**Data**

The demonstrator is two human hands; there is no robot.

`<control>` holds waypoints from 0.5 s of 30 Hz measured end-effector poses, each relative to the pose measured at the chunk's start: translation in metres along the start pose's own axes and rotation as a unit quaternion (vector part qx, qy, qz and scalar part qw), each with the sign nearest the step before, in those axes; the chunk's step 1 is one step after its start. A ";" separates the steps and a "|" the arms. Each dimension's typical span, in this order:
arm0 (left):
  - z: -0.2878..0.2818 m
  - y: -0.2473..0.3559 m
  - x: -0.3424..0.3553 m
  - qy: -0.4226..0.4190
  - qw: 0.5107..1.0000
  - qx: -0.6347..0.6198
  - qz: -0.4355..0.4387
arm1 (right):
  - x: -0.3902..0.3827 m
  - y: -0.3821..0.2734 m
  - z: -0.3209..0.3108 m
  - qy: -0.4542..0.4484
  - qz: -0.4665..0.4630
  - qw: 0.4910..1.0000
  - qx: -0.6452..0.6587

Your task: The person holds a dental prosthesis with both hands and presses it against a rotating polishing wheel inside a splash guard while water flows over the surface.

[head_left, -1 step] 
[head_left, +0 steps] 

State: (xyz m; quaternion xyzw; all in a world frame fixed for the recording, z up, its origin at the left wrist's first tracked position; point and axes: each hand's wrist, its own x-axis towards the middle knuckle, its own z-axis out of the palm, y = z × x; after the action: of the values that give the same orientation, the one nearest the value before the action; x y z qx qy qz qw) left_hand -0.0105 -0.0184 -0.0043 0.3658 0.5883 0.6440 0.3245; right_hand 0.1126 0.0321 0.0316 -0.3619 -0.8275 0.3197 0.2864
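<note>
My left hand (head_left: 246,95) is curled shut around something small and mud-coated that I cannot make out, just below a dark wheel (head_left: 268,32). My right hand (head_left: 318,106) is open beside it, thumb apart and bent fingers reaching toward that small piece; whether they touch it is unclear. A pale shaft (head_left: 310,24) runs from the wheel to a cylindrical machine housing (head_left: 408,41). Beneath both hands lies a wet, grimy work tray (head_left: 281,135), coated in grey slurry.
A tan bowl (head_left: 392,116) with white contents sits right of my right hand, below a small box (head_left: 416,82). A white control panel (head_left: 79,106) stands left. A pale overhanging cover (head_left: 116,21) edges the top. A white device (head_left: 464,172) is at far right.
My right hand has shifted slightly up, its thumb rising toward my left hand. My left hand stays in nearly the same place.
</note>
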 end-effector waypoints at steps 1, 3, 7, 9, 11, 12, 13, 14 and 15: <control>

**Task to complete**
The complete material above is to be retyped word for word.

**Answer area**
The demonstrator is two human hands; there is no robot.

`<control>` holds waypoints from 0.5 s of 30 Hz measured end-effector poses, each relative to the pose measured at the chunk's start: translation in metres along the start pose's own axes and rotation as a unit quaternion (vector part qx, qy, qz and scalar part qw), each with the sign nearest the step before, in those axes; the chunk's step 1 is one step after its start. A ";" separates the steps and a "|" the arms. Each dimension's typical span, in this order:
arm0 (left):
  - z: -0.2878..0.2818 m
  - y: -0.2473..0.3559 m
  - x: -0.3424..0.3553 m
  - qy: -0.4226..0.4190
  - qw: 0.5107..1.0000
  - qx: -0.6347..0.6198
  - qz: -0.4355..0.4387
arm1 (right):
  - x: -0.3902..0.3827 m
  - y: -0.3821..0.2734 m
  - z: -0.3209..0.3108 m
  - qy: -0.4542..0.4484
  - qz: -0.4665..0.4630
  - qw: 0.4910..1.0000
  - qx: -0.6452..0.6587

Your task: The person holds a dental prosthesis with both hands and presses it against a rotating polishing wheel inside a splash guard while water flows over the surface.

[head_left, -1 step] 
[head_left, +0 steps] 

State: (xyz m; quaternion xyzw; all in a world frame fixed for the recording, z up, its origin at the left wrist's first tracked position; point and axes: each hand's wrist, its own x-axis towards the middle knuckle, its own z-axis out of the palm, y = z × x; after the action: of the values that give the same orientation, the one nearest the value before the action; x y z qx qy qz qw) left_hand -0.0105 -0.0184 -0.0043 0.3658 0.5883 0.6440 0.3245; right_hand 0.1126 0.0321 0.0316 -0.3619 -0.8275 0.3197 0.2864
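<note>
My left hand (head_left: 246,95) is curled shut around something small and mud-coated that I cannot make out, just below a dark wheel (head_left: 268,32). My right hand (head_left: 318,106) is open beside it, thumb apart and bent fingers reaching toward that small piece; whether they touch it is unclear. A pale shaft (head_left: 310,24) runs from the wheel to a cylindrical machine housing (head_left: 408,41). Beneath both hands lies a wet, grimy work tray (head_left: 281,135), coated in grey slurry.
A tan bowl (head_left: 392,116) with white contents sits right of my right hand, below a small box (head_left: 416,82). A white control panel (head_left: 79,106) stands left. A pale overhanging cover (head_left: 116,21) edges the top. A white device (head_left: 464,172) is at far right.
My right hand has shifted slightly up, its thumb rising toward my left hand. My left hand stays in nearly the same place.
</note>
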 end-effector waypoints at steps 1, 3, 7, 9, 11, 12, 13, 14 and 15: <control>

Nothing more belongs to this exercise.